Mexico Trucker Online Articles

How about Fighting F.A.I.R. for a change we can all believe in!

So many extremist groups today claim to be America’s Voice or the Voice of the working American when in reality, they are nothing more than Klansmen of old in leisure suits.

In Truth,America’s Voice is people such as me and you, tired of the lies and the pompous posturing of those who use the Immigration debate to fill their hip pockets and spread their peculiar brand of hate.

We’re coming upon that time of the year when they have what seems to be becoming an annual affair, called “Hold their feet to the fire” or some silly ass name. Remember last year when Steve Sommers of America’s Trucking Network went to Washington to smooze with the bigots?

So who is behind this and who are they?
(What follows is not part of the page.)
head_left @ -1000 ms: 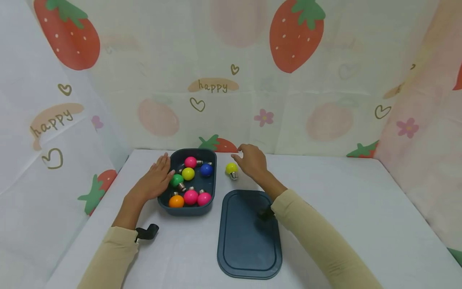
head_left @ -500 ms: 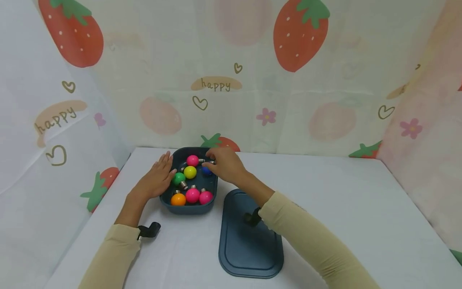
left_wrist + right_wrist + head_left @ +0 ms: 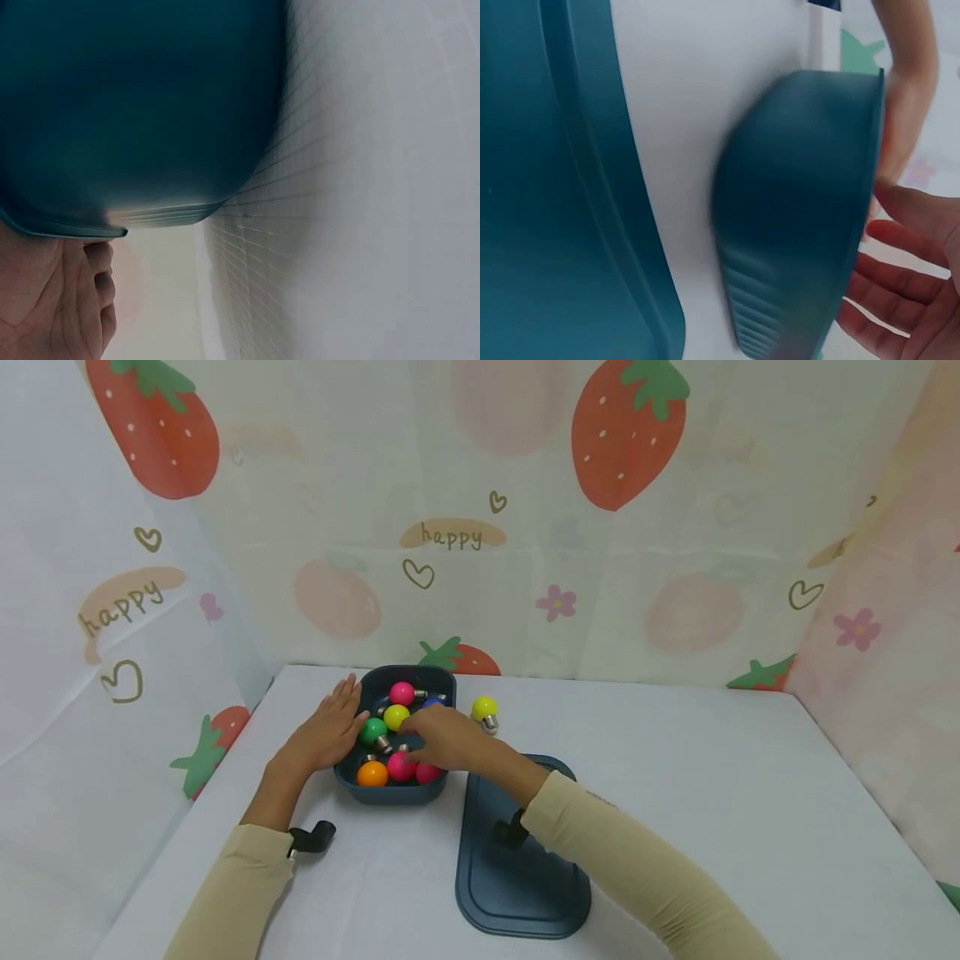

Federation for American Immigration Reform (FAIR) has insinuated themselves into the extremist movement and proudly proclaim that they are the ones the media and Congress come to when answers are needed about the Immigration debate and possible solutions.

FAIR is bringing people to visit Congressional offices to discuss immigrants and immigration policy. As Members of Congress and their staff prepare to meet with FAIR supporters, you should know some key facts about the group’s origins and leaders. Did you know that:

  • The Southern Poverty Law Center has named FAIR a “hate group.” The list of other groups which have earned this distinction from SPLC include: the Ku Klux Klan, the American Nazi Party, and the Aryan Nations. (Link)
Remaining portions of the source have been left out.